Покинув открытый речной простор, мы углубились в полузатопленный сосновый борок и то ли плыли, то брели по грудь в воде, как-то незаметно, подталкиваемые окружающим нас дневным сумраком, теснее подвигались друг к другу. Водяная масса приятно овевала тело волнообразным чередованием прохладных и теплых слоев. Дно пружинило, словно эластичная сеть, густым переплетением корней.
Двигаясь плечом к плечу и притираясь друг к другу то локтем, то бедром, не нужно было ничего говорить или объяснять. С каждым прикосновением все полнее становилось взаимопонимание, но его пронзительная невысказанность заставляла замирать от смущения, накатывающего, как озноб или удушье, но это было очень хорошо.
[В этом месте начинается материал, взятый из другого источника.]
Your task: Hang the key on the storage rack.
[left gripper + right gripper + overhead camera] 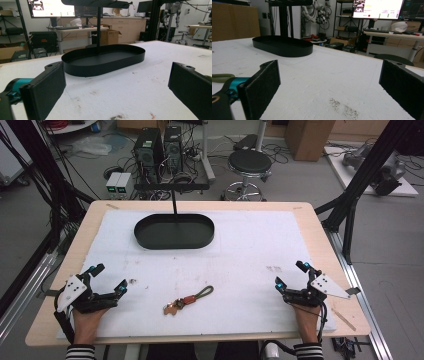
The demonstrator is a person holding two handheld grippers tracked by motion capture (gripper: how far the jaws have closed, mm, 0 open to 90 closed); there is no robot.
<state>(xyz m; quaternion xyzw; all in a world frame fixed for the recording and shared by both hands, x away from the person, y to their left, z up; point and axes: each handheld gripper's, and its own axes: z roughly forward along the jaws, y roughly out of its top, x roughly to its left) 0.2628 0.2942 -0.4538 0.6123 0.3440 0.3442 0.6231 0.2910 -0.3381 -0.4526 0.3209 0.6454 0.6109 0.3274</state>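
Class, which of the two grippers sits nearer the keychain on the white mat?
The left gripper: its inner jaw lies closer to the keychain than the right gripper.

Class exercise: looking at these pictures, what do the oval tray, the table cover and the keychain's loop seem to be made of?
Oval tray: probably thin sheet metal, matte black; its wall is thin, even and crisp-edged. Table cover: a white foam-like or felt-like sheet, dull and slightly grainy, with scuffs and stains. Keychain: its olive loop looks like braided cord; the copper-coloured end seems to be metal, too small to be sure.
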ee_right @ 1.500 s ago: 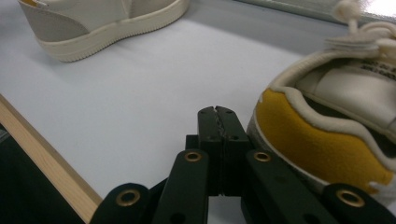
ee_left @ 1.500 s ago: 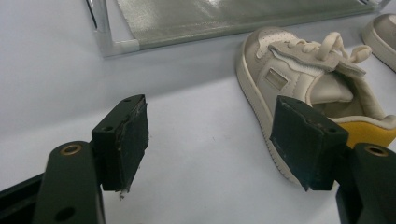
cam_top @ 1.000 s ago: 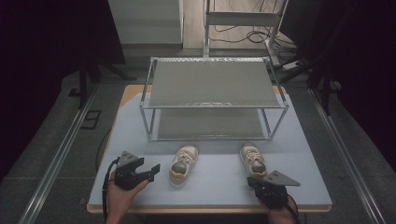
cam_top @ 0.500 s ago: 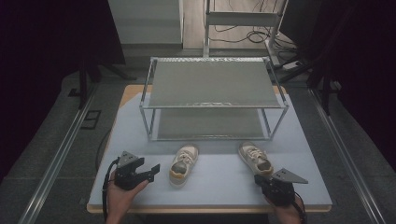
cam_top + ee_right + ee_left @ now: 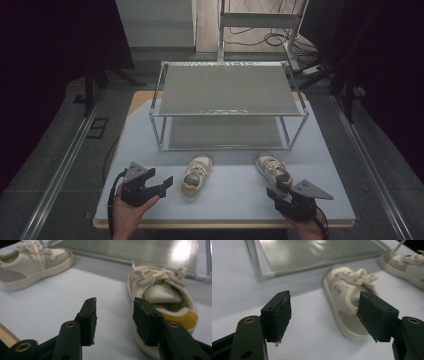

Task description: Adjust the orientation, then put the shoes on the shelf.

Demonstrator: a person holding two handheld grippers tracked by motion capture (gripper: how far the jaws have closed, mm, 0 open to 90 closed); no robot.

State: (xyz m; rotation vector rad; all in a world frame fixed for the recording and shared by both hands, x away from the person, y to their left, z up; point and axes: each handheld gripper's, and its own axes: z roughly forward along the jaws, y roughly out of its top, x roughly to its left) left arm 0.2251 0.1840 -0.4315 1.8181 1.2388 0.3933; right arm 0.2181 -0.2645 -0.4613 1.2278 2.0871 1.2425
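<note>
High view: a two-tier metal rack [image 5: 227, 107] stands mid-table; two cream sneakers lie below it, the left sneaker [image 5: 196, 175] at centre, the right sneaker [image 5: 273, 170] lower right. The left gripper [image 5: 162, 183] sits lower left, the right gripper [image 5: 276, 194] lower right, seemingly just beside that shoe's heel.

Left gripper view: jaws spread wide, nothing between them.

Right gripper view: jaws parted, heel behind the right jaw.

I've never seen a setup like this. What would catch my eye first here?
Probably the pair of cream sneakers, the left shoe and the right shoe, on the pale table in front of a two-tier metal rack. Near the front edge, the left claw and the right claw are both open.
</note>
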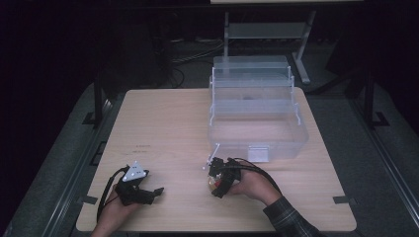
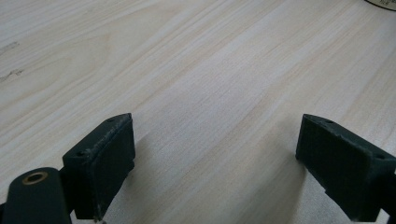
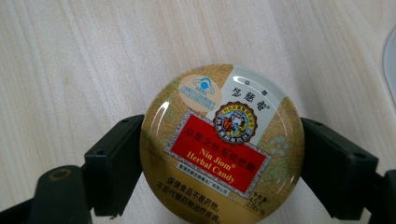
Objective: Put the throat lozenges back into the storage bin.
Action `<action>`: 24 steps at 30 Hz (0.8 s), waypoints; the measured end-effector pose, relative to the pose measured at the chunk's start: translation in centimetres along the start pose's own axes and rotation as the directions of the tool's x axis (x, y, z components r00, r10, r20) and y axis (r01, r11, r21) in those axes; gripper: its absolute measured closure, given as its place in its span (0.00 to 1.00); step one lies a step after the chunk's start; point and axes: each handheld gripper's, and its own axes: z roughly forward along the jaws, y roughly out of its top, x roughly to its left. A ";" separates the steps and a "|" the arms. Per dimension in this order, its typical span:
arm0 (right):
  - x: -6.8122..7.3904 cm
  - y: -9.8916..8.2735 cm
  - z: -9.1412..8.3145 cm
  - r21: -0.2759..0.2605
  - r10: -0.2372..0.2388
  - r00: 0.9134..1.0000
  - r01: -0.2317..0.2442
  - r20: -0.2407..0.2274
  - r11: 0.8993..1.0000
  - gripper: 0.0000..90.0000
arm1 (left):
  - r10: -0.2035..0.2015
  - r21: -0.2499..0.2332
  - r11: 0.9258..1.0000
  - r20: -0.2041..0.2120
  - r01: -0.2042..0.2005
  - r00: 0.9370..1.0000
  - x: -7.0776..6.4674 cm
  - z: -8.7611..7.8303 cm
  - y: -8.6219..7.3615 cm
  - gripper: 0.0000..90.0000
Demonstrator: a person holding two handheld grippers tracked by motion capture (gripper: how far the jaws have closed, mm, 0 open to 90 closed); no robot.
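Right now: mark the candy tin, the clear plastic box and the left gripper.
candy tin [image 3: 223, 145]: right gripper view, on the red label of its lid.
clear plastic box [image 1: 298, 133]: high view, on its right wall.
left gripper [image 2: 215, 154]: left gripper view, midway between its open jaws, over bare tabletop.

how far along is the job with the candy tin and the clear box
Done: the clear plastic tiered storage box already stands open on the pale wooden table. In hand: the right hand-held gripper is shut on the round gold herbal candy tin, which looks to rest on the table. The left hand-held gripper is open over bare wood. Left: probably lifting the tin into the box.
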 end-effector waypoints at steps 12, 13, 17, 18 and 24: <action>0.3 0.2 -0.5 -0.003 -0.004 1.000 0.004 -0.006 1.000 0.22 | 0.002 0.000 1.000 -0.001 -0.002 1.000 0.0 0.0 0.0 0.12; 0.3 0.2 -0.5 -0.006 -0.003 1.000 0.003 -0.005 1.000 0.22 | 0.003 0.000 1.000 -0.001 -0.003 1.000 0.0 0.0 0.0 0.12; 0.3 0.2 -0.9 -0.013 0.001 1.000 -0.001 -0.009 1.000 0.22 | 0.003 0.000 1.000 -0.001 -0.003 1.000 0.0 0.0 0.0 0.12; 0.3 0.2 -1.0 -0.013 0.002 1.000 -0.002 -0.008 1.000 0.22 | 0.003 0.000 1.000 -0.001 -0.003 1.000 0.0 0.0 0.0 0.12; 0.3 0.2 -1.6 -0.020 -0.003 1.000 0.003 -0.009 1.000 0.22 | 0.003 0.000 1.000 -0.001 -0.003 1.000 0.0 0.0 0.0 0.12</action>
Я почувствовал, что руки и ноги, словно от великой усталости, отказываются меня слушаться, и хотел дернуться, чтобы еще раз взглянуть на мою спутницу, но она бесшумно скользнула мне за спину и, пропустив свои руки мне под мышки, легко притянула к себе на грудь, как ребенка, и повлекла на себе дальше.
Послушно вытянувшись, я только смотрел перед собой в воду, где, словно за мерцающим стеклом, ее левая ладонь чудесной морской звездой опустилась и прикрыла мне живот, а пальцы правой руки, опустившейся ниже, нащупали и обвили меня, осторожно, плотно сжимая, выводя из-под кожи всю сокровенную плоть, и наши кровеносные сосуды как будто впились друг в друга, слившись в общем пульсе, а подушечки ее пальцев сначала сдвинулись в щепоть, потом, заиграв, разбежались, словно по телу свирели, — только вместо трепетной нотной вязи из-под ее чутких пальцев вдруг вырвалась и хлестко развернусь нитка жидкого жемчуга, и перламутровые горошины потянулись за нами длинной чередой, пропадая в матово-медовой толще воды.